Brasília argumenta que seguiu as normas internacionais: o nome de um embaixador só deve ser anunciado publicamente após a concessão do agrément, e não há prazo definido pela Convenção de Viena para essa aprovação. O pedido americano, segundo o governo, ainda está em análise.
A crise atual não surgiu do nada. Nos últimos meses, as relações foram abaladas pela reimposição de tarifas comerciais pelos EUA sobre produtos brasileiros e pela designação de facções criminosas brasileiras como organizações terroristas. Esses movimentos geraram retaliações e discursos cada vez mais duros de ambos os lados. A disputa diplomática se tornou, inclusive, elemento presente no debate eleitoral brasileiro, previsto para 4 de outubro.
Especialistas em relações internacionais apontam que a medida afeta a capacidade operacional da embaixada brasileira em Washington, embora Viotti continue formalmente como chefe da missão. Na prática, a ausência de visto válido limita deslocamentos e pode complicar a rotina diplomática. Do lado americano, a demora na aprovação de Perez deixa a representação em Brasília sem embaixador titular há mais de um ano e meio.
O governo brasileiro já indicou que adotará medidas de reciprocidade. Reuniões no Itamaraty e no Palácio do Planalto nesta quarta-feira (5) devem definir a resposta concreta. Analistas observam que opções incluem a revogação do visto do encarregado de negócios americano em Brasília ou restrições semelhantes a diplomatas norte-americanos.
A tensão ocorre em um momento delicado.
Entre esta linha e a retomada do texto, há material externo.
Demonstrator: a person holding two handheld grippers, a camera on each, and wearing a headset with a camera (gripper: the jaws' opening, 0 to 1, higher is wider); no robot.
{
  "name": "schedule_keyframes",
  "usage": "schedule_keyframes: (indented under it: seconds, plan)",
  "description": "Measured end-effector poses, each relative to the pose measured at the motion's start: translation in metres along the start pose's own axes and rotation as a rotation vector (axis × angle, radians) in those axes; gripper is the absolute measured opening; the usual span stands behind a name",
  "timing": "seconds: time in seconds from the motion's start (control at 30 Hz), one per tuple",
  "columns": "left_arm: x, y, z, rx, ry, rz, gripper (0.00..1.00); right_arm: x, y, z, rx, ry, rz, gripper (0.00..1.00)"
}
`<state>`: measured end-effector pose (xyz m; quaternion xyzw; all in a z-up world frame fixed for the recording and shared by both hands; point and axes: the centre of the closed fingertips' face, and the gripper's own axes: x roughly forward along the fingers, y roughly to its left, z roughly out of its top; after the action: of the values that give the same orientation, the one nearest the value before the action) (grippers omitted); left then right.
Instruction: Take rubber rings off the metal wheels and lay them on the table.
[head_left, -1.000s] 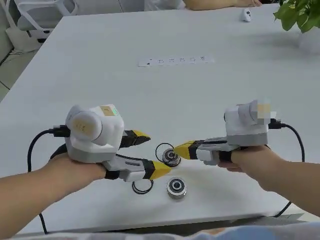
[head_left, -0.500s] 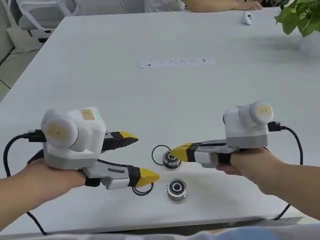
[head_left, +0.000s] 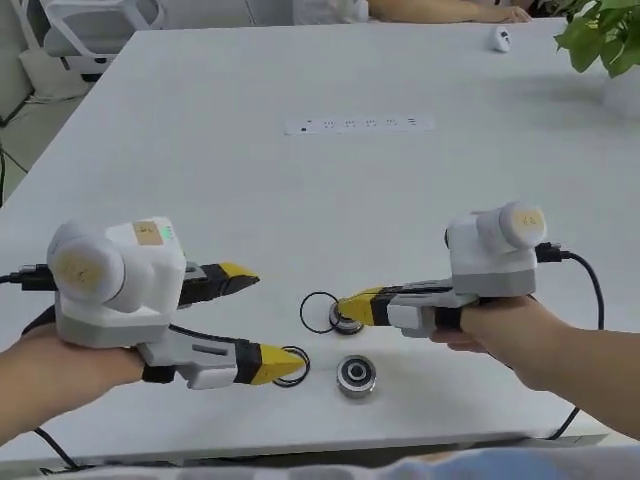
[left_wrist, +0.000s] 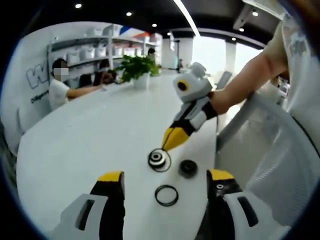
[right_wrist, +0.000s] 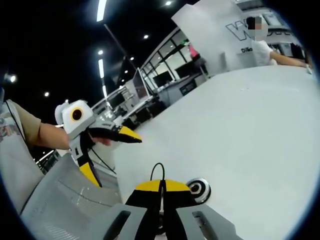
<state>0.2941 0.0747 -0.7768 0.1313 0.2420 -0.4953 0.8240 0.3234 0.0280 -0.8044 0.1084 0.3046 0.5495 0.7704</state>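
**Bench** (head_left: 300, 200): white, large. All task items lie close to its near edge, about mid-length.

**Item 1, metal wheel** (head_left: 345, 322): lies flat, just under the tips of the right hand-held gripper.

**Item 2, rubber ring** (head_left: 304, 314): thin black loop, pulled off-centre. It reaches out from the wheel toward the bench's left end, with the wheel at its right side.

**Item 3, second metal wheel** (head_left: 356, 375): lies flat, nearer the near edge than item 1 and apart from it. Dark band around it.

**Item 4, loose rubber ring** (head_left: 306, 364): flat on the bench, just left of item 3, at the tip of the left gripper's nearer jaw.

**Right hand-held gripper** (head_left: 348, 305): jaws pressed together, pinching item 2. In the right gripper view the black loop rises from between the yellow tips.

**Left hand-held gripper** (head_left: 258, 318): jaws spread wide, holding nothing, above the bench left of the wheels.

**Other:** power strip (head_left: 358, 124) mid-bench; potted plant (head_left: 600, 35) at the far right corner.
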Motion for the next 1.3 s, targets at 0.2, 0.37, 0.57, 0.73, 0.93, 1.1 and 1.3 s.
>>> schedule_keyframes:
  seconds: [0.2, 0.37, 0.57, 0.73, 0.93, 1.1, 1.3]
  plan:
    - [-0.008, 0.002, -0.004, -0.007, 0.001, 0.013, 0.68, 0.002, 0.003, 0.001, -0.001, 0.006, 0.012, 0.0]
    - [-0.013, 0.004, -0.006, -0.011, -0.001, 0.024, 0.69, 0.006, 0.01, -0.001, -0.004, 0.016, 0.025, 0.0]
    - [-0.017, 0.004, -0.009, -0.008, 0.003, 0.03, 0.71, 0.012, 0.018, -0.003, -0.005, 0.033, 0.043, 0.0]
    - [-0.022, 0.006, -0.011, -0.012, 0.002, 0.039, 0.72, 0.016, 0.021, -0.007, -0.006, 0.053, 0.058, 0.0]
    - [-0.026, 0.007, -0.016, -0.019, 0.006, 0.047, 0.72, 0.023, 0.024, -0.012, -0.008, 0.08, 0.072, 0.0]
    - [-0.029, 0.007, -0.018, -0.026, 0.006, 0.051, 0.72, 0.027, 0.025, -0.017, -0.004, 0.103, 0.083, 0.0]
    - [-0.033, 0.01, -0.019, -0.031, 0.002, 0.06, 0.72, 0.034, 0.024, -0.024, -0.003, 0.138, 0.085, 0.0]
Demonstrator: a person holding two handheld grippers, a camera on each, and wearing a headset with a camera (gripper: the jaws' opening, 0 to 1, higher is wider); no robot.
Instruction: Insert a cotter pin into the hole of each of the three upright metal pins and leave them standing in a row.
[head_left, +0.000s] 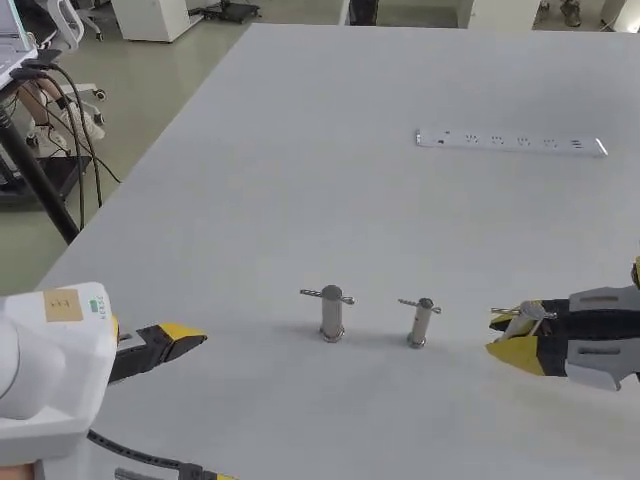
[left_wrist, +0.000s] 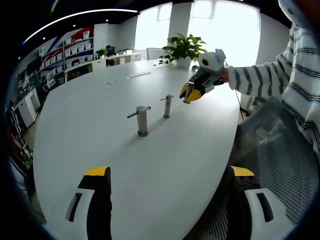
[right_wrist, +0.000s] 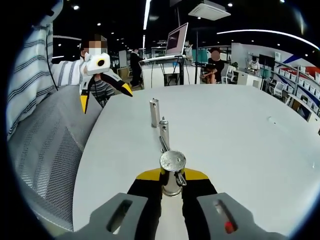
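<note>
Already two metal pins (head_left: 332, 316) stand cottered by the surface's (head_left: 350, 150) near edge; right tool (head_left: 510, 335) clamps the third pin (right_wrist: 172, 165), left tool (left_wrist: 170, 172) apart.

No words or numbers can be read. A tan sticker (head_left: 62, 304) on the white casing of the left tool (head_left: 203, 408) carries small dark print, too blurred to make out, with a small green mark (head_left: 97, 305) beside it. In the left gripper view, the red and blue wall panels (left_wrist: 75, 47) bear markings too small to read.
</note>
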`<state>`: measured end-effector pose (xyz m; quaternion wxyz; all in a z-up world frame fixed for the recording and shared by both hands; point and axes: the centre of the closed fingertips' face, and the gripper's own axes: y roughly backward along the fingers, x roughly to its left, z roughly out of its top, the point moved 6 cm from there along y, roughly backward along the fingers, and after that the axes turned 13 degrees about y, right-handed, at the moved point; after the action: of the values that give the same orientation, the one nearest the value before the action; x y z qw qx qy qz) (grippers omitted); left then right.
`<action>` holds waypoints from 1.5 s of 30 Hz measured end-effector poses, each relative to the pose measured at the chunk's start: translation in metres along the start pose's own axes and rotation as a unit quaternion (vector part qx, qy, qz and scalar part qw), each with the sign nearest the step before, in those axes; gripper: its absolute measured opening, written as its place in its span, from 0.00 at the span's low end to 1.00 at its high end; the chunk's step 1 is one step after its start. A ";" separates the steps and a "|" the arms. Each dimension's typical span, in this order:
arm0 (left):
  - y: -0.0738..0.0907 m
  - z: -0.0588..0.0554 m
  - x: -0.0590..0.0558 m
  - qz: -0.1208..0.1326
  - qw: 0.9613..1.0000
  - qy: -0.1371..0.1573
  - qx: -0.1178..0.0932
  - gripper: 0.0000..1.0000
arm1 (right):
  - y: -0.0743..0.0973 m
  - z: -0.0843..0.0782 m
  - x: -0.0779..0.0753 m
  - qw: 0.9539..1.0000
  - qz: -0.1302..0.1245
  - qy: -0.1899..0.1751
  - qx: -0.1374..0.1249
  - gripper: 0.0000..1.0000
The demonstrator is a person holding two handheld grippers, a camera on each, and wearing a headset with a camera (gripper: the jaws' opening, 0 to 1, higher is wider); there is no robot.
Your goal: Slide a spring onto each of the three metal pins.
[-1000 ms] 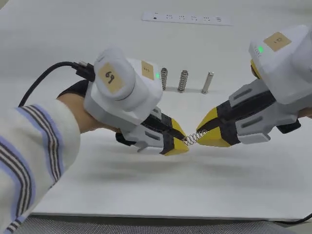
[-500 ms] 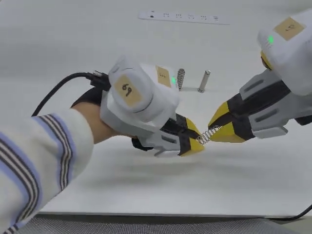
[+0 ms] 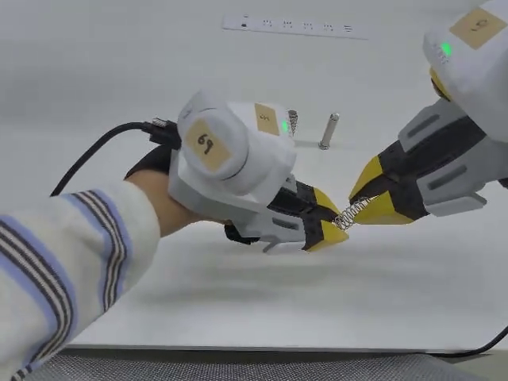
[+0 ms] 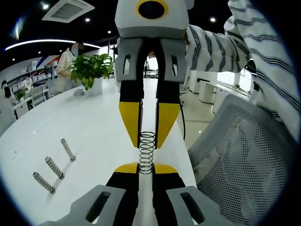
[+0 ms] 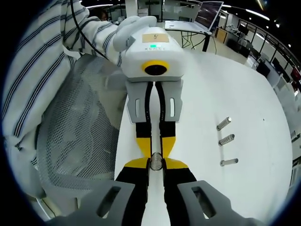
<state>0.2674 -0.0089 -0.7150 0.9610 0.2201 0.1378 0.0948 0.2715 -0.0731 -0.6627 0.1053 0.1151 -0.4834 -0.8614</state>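
The left gripper [image 3: 336, 232] and the right gripper [image 3: 363, 208] meet nose to nose over the white table [image 3: 238, 302], on the person's side of the bare pin [image 3: 329, 131]; a small spring [image 3: 352, 213] runs between their yellow tips; the left gripper is closed on one end of the spring and the right gripper is closed on the other end, so both are pinching it; in the head view the spring is tilted, and the end in the right gripper sits a bit higher; the spring does not touch the bare pin and is well apart from it.

The bare pin stands upright on the table; in the left gripper view two more pins stand in a row beside the bare pin, the middle pin [image 4: 54, 167] next to it and the end pin [image 4: 43, 182] past that; each of these two has a spring round it; in the head view the middle pin peeks out from behind the left gripper, just left of the bare pin.

A long white power strip [image 3: 294, 26] lies flat far behind the bare pin; a black cable [image 3: 95, 151] goes into the back of the left gripper, well to the left of the bare pin; a striped sleeve [image 3: 71, 262] covers the arm that holds the left gripper; in the right gripper view a mesh chair [image 5: 80, 122] sits off the table edge, on the far side of the grippers from the bare pin.
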 end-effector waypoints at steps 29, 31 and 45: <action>0.000 0.004 -0.004 -0.006 0.999 0.020 -0.026 0.02 | -0.013 0.000 0.001 0.998 0.029 0.027 0.042 0.10; 0.001 0.004 -0.004 -0.005 1.000 0.017 -0.025 0.02 | -0.014 -0.001 0.001 0.998 0.031 0.028 0.045 0.09; 0.002 -0.001 -0.004 0.000 1.000 0.020 -0.021 0.02 | -0.018 0.000 0.000 0.998 0.041 0.014 0.052 0.08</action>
<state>0.2636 -0.0081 -0.7142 0.9625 0.1975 0.1553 0.1024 0.2705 -0.0641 -0.6781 0.1406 0.1126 -0.5304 -0.8284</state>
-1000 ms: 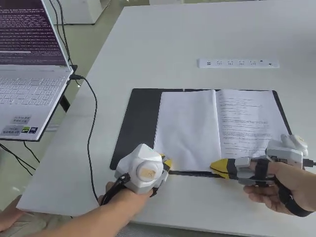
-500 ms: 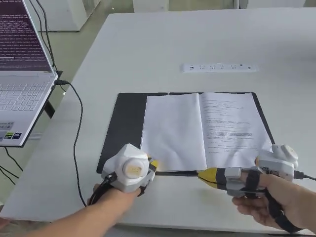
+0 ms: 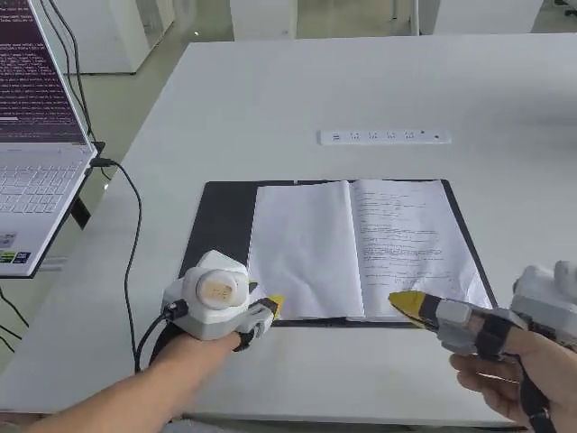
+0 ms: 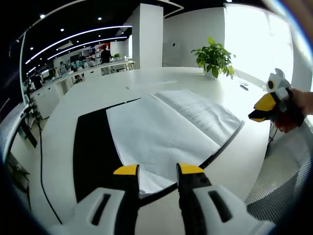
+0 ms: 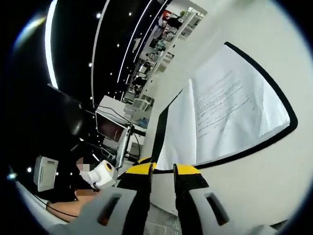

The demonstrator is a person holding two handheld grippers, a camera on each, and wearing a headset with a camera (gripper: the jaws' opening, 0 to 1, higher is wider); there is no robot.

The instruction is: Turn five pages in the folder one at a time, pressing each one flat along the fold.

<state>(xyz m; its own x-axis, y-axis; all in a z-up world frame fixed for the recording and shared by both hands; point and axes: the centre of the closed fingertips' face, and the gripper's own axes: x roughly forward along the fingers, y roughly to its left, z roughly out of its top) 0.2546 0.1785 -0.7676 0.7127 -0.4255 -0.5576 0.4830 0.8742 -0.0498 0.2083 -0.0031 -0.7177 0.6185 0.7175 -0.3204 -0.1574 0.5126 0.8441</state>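
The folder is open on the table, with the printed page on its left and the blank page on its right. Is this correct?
No. In the head view the folder is open on the table, with the printed page on its right and the blank page on its left.
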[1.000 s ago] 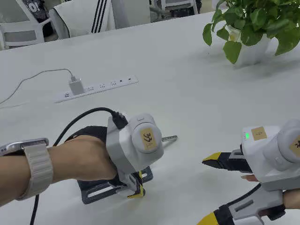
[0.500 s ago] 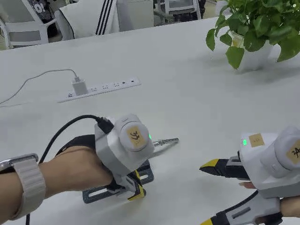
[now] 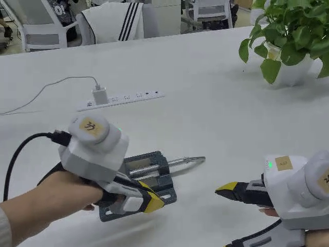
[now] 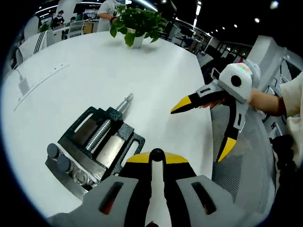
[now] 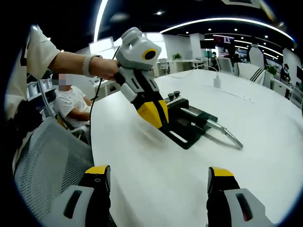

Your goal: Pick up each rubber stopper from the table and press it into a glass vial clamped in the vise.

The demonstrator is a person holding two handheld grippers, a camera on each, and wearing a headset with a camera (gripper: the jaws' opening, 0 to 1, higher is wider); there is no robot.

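Our left gripper (image 4: 156, 158) has its yellow-tipped jaws pressed together, with nothing that we can see between them, just beside the black vise (image 4: 97, 142) on the white table (image 3: 216, 103). At the vise's end opposite its screw handle stand two dark-capped vials (image 4: 52, 150) and one open glass vial (image 4: 80, 177). Our right gripper (image 5: 157, 172) is spread wide and empty, well apart from the vise
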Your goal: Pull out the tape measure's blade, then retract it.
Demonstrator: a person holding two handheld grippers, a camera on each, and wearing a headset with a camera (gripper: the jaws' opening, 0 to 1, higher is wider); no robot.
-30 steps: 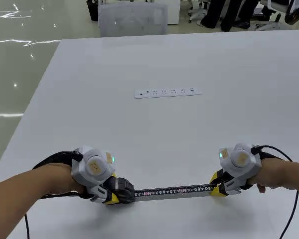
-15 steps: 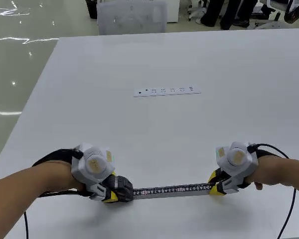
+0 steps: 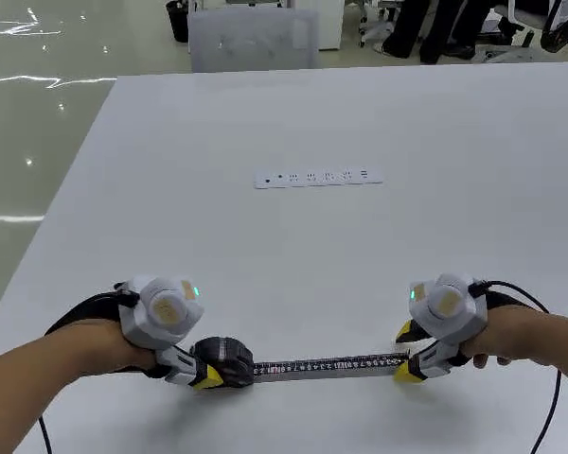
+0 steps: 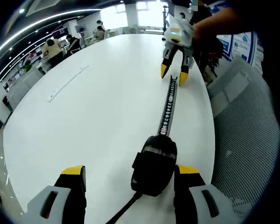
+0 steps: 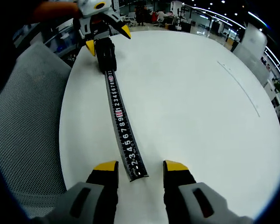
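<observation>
A: Where does it lie?
B: Along the table (image 3: 293,265) near edge. The tape measure (image 4: 154,163) case sits between the left gripper (image 4: 130,170) jaws, spread, not clamped.
A: Blade?
B: The blade (image 5: 121,126) runs along that edge, tip between the spread, ungripping right gripper (image 5: 141,165) jaws.

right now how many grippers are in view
2. The left gripper has its jaws either side of the tape measure case; the right gripper straddles the blade tip, jaws apart.
</observation>
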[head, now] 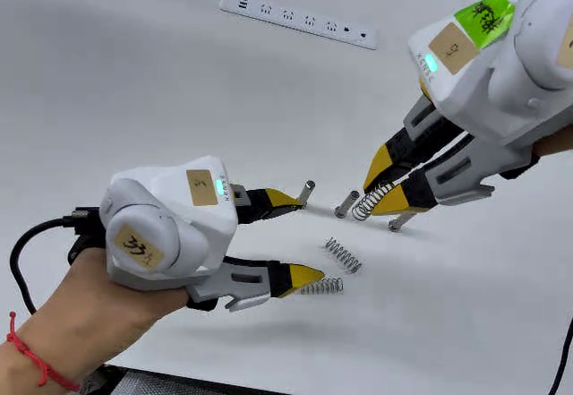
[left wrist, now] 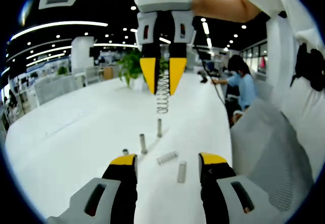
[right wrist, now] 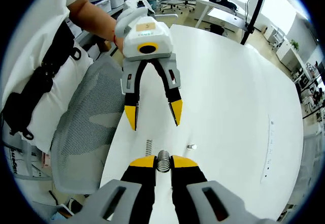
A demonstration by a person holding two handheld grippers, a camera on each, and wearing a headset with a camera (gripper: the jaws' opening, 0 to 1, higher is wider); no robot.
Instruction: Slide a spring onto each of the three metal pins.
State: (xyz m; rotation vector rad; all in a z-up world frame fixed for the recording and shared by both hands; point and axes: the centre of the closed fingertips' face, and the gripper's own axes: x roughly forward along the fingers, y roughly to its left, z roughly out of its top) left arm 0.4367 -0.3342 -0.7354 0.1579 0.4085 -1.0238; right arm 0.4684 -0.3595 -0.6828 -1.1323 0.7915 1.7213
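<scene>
My right gripper [head: 376, 194] is shut on a steel spring [head: 371, 201], held tilted just above the table. In the left gripper view that spring [left wrist: 162, 94] hangs from the right gripper [left wrist: 162, 76] over an upright metal pin [left wrist: 159, 127]. Three pins show in the head view: one [head: 306, 192] by the left gripper's upper jaw, one [head: 346, 203] beside the held spring, one [head: 400, 222] under the right gripper. Two loose springs [head: 342, 254] [head: 322, 285] lie on the white table. My left gripper [head: 303, 238] stands open, nothing between its jaws. In the right gripper view the right gripper [right wrist: 163, 159] is shut on the spring [right wrist: 163, 160].
A white power strip [head: 298, 19] lies at the far side of the table [head: 134, 81]. A black cable [head: 31, 238] trails from the left gripper. A grey mesh chair [right wrist: 86, 132] stands off the table's near edge. Other desks and a seated person [left wrist: 241, 82] are in the background.
</scene>
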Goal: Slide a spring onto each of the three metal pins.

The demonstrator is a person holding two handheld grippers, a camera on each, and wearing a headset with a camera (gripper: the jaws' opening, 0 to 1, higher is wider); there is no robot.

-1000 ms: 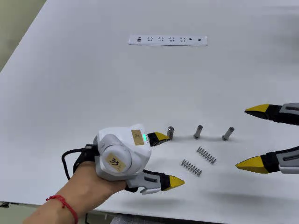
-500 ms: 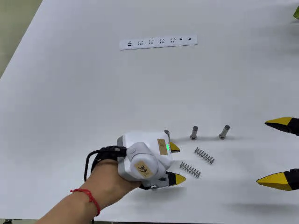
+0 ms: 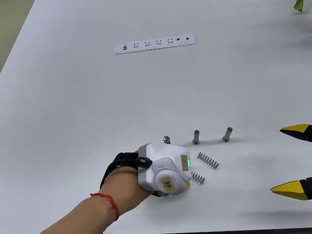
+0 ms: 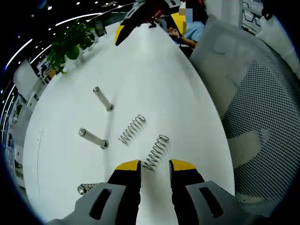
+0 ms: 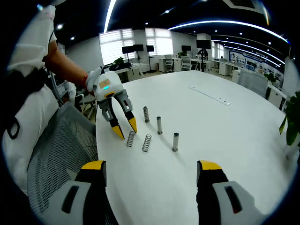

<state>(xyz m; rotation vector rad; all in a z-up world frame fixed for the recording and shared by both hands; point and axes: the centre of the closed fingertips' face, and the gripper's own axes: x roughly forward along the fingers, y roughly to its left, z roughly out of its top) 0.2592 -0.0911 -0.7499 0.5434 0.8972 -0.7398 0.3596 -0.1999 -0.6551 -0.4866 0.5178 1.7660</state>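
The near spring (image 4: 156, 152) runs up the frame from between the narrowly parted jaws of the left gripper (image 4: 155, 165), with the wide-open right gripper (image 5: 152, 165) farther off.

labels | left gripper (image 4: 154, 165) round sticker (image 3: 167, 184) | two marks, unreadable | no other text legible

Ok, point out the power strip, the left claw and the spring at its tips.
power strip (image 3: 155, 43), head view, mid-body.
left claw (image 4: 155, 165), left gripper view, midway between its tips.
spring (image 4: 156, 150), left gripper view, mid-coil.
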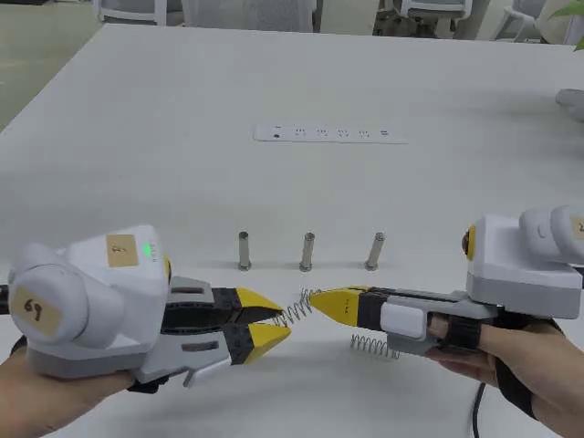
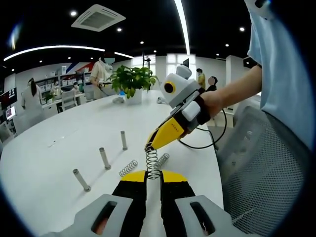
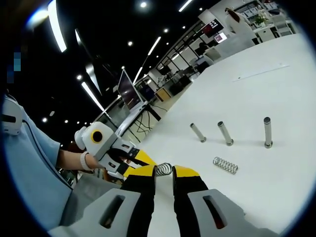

Com as eleições brasileiras se aproximando, qualquer gesto diplomático ganha contornos políticos. Lula tem usado o discurso de soberania e de rejeição a interferências externas. Já a administração Trump, em seu segundo mandato, adota postura mais assertiva em relação a países da América Latina, priorizando alinhamentos ideológicos e comerciais.
Maria Luiza Ribeiro Viotti, diplomata de carreira com longa experiência, inclusive na ONU, encontra-se agora em posição inédita. Sua permanência nos EUA depende do desfecho do impasse. Enquanto isso, o diálogo entre Brasília e Washington se reduz a comunicações formais e notas públicas.
O episódio reforça o diagnóstico de que as relações Brasil-Estados Unidos atravessam uma de suas fases mais tensas em décadas. Com eleições no horizonte e interesses comerciais em jogo, a capacidade de ambos os governos de desescalar o conflito será testada nas próximas semanas. Por enquanto, a revogação do visto da embaixadora simboliza o aprofundamento de uma crise que já ultrapassou as fronteiras da diplomacia tradicional e invadiu o terreno da política doméstica.